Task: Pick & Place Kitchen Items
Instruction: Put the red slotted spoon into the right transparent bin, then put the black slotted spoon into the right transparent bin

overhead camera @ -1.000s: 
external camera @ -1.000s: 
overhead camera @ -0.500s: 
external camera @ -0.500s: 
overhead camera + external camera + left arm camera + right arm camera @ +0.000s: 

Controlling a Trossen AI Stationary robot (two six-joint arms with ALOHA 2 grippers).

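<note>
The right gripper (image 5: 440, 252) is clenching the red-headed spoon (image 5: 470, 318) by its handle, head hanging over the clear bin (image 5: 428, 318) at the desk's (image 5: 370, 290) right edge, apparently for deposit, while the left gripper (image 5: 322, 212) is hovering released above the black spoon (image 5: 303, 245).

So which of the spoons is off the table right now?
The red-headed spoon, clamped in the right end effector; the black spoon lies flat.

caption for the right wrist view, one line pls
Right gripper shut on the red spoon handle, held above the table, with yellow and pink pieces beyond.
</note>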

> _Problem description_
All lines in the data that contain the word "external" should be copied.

> _Solution_
external camera @ -1.000s: 
external camera @ -0.500s: 
overhead camera + external camera + left arm camera + right arm camera @ +0.000s: 

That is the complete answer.